Data exploration also involves the systematic review of your data to determine whether they can provide an answer to your questions. The review will typically include assessments of the quality of the data (e.g., the extent of missing or inaccurate data, etc.), the substantive information captured by the data, the timeliness of the data, and basic descriptive statistics and visualizations to identify preliminary area of interest.
Data Management and Data Wrangling
The processes of data management and data wrangling span the collection of data to be used for data analysis, as well as the methods used to prepare those data for the analysis. Data management includes identifying a source for the data, procedures for the data to be collected and/or submitted, procedures to ensure the data meet quality standards, infrastructure for the storage of data, and policy decisions about who will have access to the data. Having a strong data management plan in place ensures that when data are needed, they are available to the correct staff, they meet high quality standards, and they provide the greatest potential to answer your questions.
Data wrangling is the process of extracting data from your storage system and performing standardized procedures to ensure the data are ready for your analysis. Wrangling includes tasks such as merging data sets together and calculating new fields from the existing data for the analysis.

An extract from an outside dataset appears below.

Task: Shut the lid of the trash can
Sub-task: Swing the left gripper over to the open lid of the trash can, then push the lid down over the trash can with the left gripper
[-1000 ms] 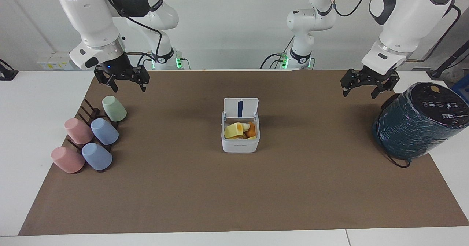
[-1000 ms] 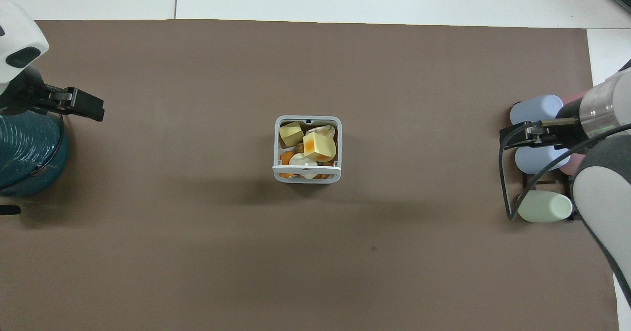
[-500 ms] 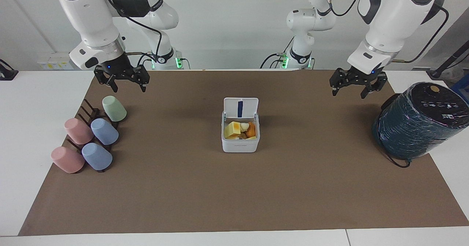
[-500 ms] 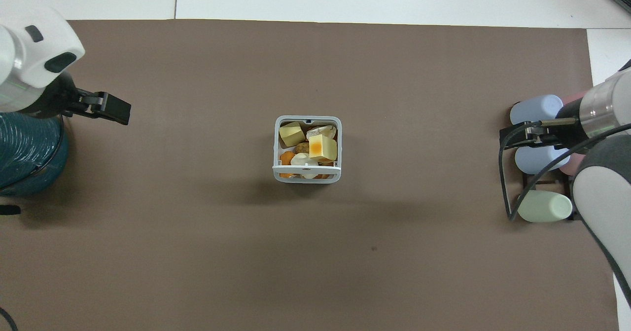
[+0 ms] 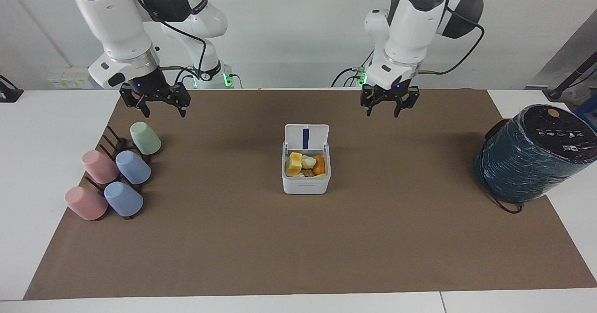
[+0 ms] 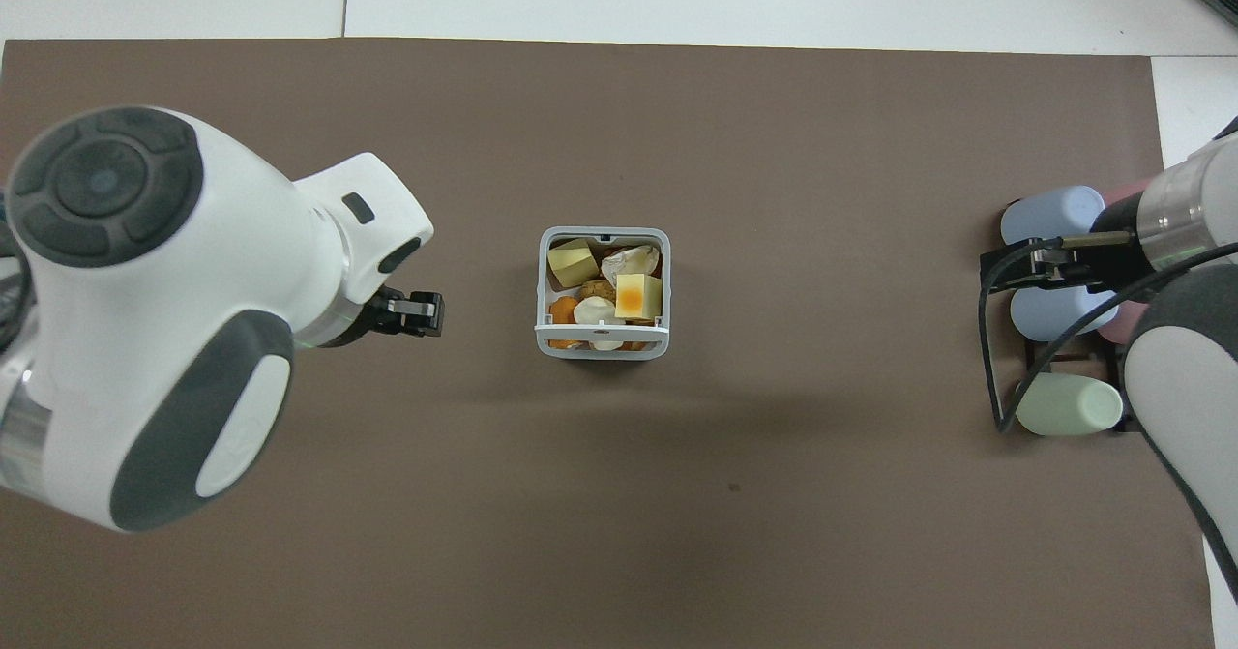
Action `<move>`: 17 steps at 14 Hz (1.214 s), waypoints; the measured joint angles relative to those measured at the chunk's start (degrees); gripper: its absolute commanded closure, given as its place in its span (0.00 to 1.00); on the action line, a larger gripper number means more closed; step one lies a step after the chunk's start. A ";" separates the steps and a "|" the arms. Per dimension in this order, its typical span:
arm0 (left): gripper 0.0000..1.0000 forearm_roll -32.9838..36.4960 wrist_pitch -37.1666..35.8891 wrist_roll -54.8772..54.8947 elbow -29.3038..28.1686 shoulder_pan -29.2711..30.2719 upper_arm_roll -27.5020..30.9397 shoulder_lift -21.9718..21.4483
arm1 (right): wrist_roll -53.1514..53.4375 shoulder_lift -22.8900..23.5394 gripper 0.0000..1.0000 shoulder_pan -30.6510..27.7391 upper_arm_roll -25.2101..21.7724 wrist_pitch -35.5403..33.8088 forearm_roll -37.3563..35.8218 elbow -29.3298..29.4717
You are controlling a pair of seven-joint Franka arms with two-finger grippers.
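Mid-mat, the trash can (image 5: 305,173) sits w/ its lid (image 5: 306,137) standing upright on the hinge side nearest the robots, blue strip showing, food scraps visible inside. Big change over the last sec: left gripper (image 5: 389,104) has swung away from the dark teal cylinder (image 5: 531,154) at its end of the table and is now up over the mat, near the lid but not touching. Its jaws are spread apart, holding nothing. Scraps inside also shifted a bit. Right gripper (image 5: 156,102) hasn't moved, waits above the cup rack (image 5: 114,170), jaws spread too. Lid not closed yet; looks like approach phase, prob. left arm gets in on the robots' side of the lid next and tips it fwd.
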 measured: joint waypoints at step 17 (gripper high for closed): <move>0.81 -1.68 50.17 -19.07 -16.75 -12.56 1.05 5.43 | 0.00 0.00 0.00 0.00 0.00 0.00 0.00 0.00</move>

Wrangling also includes identifying the extent of missing or potentially inaccurate data and deciding how to impute (i.e., fill in) the missing values or potentially correct data inaccuracies. Finally, the data wrangling process requires generating a final data set with the structure required to implement the chosen analytic strategy and obtain results.
Data Analysis and Visualization
When most people think about analytics, they are thinking about the actual process of analyzing the data, or performing the statistical analyses that will generate results and provide answers to their questions. The data analysis process begins being formed during the data exploration phase because the types of questions being asked of the data, and the types of data available to provide answers, often have a strong influence on the specific choice of analytic methods used. The large variety of analytic methods available today exist in large part because of the wide variety of types of data and questions that analysts are interested in. Aligning the correct methods with the data on hand and the question of interest is critical to obtaining valid and reliable answers.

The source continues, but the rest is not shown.